| The problem |
In how many lines of the listing below does "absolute" appear? Reply with the number only.
━━━ Raw data ━━━
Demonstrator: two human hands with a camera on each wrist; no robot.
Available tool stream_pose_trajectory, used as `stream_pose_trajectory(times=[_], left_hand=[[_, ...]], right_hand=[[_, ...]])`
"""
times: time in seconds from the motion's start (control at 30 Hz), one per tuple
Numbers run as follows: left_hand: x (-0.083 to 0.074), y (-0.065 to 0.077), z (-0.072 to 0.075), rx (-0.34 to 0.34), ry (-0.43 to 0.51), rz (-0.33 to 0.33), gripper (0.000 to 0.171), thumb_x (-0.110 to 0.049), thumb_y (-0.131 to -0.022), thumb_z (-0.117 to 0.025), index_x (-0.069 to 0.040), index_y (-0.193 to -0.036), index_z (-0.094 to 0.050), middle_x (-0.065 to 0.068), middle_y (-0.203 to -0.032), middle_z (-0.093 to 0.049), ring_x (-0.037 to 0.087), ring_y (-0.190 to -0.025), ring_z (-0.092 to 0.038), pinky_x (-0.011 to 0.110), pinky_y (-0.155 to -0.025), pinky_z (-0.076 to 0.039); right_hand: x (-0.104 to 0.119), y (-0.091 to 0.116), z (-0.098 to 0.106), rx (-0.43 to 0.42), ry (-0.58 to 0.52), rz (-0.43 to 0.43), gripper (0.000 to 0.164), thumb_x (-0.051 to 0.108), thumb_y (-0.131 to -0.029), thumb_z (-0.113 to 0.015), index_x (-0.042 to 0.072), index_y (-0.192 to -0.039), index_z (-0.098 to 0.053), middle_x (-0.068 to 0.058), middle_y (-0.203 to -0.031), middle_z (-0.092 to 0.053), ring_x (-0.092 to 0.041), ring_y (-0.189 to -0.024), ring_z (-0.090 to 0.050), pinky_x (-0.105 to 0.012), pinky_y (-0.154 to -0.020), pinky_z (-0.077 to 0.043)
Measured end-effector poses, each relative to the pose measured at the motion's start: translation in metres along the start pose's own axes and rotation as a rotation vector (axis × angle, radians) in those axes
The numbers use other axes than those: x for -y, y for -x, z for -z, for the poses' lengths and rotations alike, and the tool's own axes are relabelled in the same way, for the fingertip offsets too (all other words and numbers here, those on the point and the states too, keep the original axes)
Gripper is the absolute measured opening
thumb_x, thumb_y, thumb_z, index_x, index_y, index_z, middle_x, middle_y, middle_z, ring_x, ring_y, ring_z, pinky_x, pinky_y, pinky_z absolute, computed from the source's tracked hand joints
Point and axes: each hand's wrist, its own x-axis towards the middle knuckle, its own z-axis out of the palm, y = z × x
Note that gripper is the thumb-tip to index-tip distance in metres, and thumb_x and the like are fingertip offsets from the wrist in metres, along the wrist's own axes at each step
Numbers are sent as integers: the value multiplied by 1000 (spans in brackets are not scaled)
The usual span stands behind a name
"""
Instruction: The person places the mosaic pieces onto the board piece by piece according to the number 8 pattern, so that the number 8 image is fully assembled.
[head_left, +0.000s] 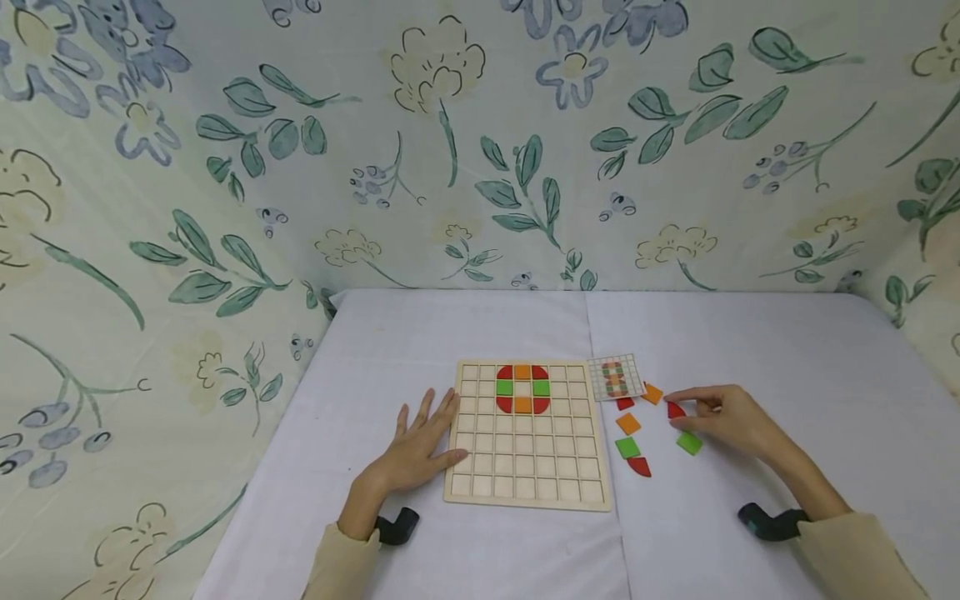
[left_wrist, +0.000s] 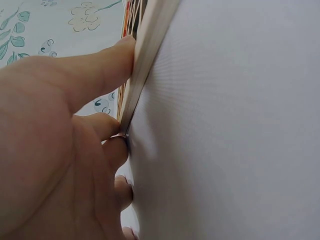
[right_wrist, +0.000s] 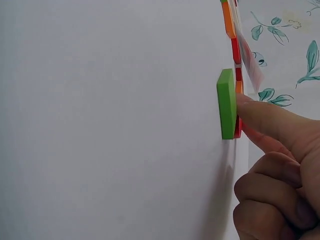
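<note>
My left hand (head_left: 420, 446) lies with fingers spread at the left edge of a wooden grid board (head_left: 525, 467); in the left wrist view its thumb (left_wrist: 107, 67) touches the board's side. Red quarter-circles and orange and green squares form a ring (head_left: 505, 404) in the board's upper cells. Right of the board, my right hand (head_left: 731, 418) pinches a red quarter-circle piece (head_left: 676, 410) between thumb and index finger, low over the table. A green square piece (head_left: 689, 442) lies just in front of it; in the right wrist view this green piece (right_wrist: 227, 105) partly hides the red one.
A clear gridded pattern card (head_left: 617, 377) lies by the board's upper right corner, over part of a red piece (head_left: 626, 403). Nearby lie orange squares (head_left: 628, 424), another green square (head_left: 627, 447) and a red quarter-circle (head_left: 640, 467). Floral cloth (head_left: 525, 167) hangs behind the white-covered table (head_left: 450, 321).
</note>
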Motion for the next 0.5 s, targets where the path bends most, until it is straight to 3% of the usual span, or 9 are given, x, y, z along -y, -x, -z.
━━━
| Your solution |
2